*TASK TO COMPLETE*.
Scan the entries for "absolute". Every line that holds it is to be copied.

*DATA RECORDS*.

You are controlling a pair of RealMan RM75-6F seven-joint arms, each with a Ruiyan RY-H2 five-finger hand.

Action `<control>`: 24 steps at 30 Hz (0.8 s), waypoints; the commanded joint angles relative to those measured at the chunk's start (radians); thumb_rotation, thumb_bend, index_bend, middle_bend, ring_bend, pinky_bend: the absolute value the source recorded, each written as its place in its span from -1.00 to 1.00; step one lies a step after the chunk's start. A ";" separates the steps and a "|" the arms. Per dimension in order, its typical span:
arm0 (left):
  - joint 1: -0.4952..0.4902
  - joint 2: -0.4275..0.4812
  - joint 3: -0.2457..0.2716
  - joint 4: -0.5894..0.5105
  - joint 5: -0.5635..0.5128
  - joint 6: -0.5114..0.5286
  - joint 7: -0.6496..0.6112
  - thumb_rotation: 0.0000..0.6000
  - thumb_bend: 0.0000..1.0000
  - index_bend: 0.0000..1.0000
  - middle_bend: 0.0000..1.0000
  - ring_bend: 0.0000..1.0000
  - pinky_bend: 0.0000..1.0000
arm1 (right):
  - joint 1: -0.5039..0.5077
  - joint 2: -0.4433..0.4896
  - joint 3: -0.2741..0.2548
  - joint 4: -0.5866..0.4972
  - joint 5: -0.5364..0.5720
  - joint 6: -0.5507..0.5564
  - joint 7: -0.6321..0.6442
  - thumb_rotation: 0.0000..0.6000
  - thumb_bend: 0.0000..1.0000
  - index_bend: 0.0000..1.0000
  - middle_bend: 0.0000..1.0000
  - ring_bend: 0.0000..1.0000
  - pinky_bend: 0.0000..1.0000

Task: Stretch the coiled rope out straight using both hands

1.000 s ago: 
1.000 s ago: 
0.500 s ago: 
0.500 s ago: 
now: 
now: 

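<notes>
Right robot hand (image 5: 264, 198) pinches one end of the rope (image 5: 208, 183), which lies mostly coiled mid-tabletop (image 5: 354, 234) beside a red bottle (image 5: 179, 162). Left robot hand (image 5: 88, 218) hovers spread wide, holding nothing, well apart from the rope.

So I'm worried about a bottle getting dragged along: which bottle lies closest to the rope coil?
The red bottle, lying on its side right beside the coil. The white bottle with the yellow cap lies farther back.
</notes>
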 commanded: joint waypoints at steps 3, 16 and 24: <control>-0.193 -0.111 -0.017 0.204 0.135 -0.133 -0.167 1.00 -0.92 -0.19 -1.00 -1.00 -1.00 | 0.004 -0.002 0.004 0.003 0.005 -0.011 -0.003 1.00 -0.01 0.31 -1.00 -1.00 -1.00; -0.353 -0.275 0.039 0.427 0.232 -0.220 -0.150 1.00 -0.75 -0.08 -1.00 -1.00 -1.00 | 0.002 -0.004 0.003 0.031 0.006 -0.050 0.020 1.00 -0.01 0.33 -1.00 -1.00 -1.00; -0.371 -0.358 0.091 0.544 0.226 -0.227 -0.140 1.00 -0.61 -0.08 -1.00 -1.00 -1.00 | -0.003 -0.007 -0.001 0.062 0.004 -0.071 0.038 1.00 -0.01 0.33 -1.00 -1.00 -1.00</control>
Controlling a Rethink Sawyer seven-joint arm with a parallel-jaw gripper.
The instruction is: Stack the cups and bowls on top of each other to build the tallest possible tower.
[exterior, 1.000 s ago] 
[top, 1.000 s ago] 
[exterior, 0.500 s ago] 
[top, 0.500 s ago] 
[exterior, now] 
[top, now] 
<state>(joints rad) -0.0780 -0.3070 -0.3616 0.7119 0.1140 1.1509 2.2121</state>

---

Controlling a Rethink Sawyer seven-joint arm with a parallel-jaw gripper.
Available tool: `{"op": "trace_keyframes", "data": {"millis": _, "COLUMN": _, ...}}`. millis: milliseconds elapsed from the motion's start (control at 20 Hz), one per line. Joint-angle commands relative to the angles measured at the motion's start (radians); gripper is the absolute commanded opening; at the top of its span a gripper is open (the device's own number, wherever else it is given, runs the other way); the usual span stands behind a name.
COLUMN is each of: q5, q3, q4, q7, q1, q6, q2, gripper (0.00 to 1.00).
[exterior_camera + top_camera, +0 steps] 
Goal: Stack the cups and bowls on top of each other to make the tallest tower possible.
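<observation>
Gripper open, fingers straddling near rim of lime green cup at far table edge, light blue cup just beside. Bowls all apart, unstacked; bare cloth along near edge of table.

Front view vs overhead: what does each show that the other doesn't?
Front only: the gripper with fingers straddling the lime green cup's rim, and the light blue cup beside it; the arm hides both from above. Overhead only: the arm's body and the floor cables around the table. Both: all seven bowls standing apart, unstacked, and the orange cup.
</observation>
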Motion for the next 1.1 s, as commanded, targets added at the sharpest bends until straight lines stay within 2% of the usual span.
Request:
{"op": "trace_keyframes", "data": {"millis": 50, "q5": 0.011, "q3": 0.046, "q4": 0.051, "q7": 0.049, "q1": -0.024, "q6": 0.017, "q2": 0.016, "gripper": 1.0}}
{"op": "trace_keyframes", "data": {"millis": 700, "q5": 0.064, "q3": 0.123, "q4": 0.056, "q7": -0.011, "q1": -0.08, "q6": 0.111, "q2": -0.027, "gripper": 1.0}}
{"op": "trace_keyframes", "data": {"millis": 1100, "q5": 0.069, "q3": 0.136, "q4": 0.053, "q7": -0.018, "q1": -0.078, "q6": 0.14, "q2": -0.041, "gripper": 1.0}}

*SOLVED PROBLEM*.
Action `<control>`: 24 steps at 30 Hz (0.8 s), waypoints; the commanded joint angles relative to those measured at the chunk's start (radians); thumb_rotation, thumb_bend, index_bend, middle_bend, ring_bend, pinky_bend: the absolute value the source recorded, each written as its place in its span from -1.00 to 1.00; step one lies a step after the chunk's start. A ";" separates the steps and a "|" the arms. Per dimension in order, its typical span:
Available tool: `{"op": "trace_keyframes", "data": {"millis": _, "COLUMN": _, ...}}`. millis: milliseconds elapsed from the motion's start (control at 20 Hz), one per line. Joint-angle commands relative to the angles measured at the motion's start (radians); gripper is the absolute commanded opening; at the top of its span a gripper is open (the device's own number, wherever else it is given, runs the other way); the usual span stands behind a name.

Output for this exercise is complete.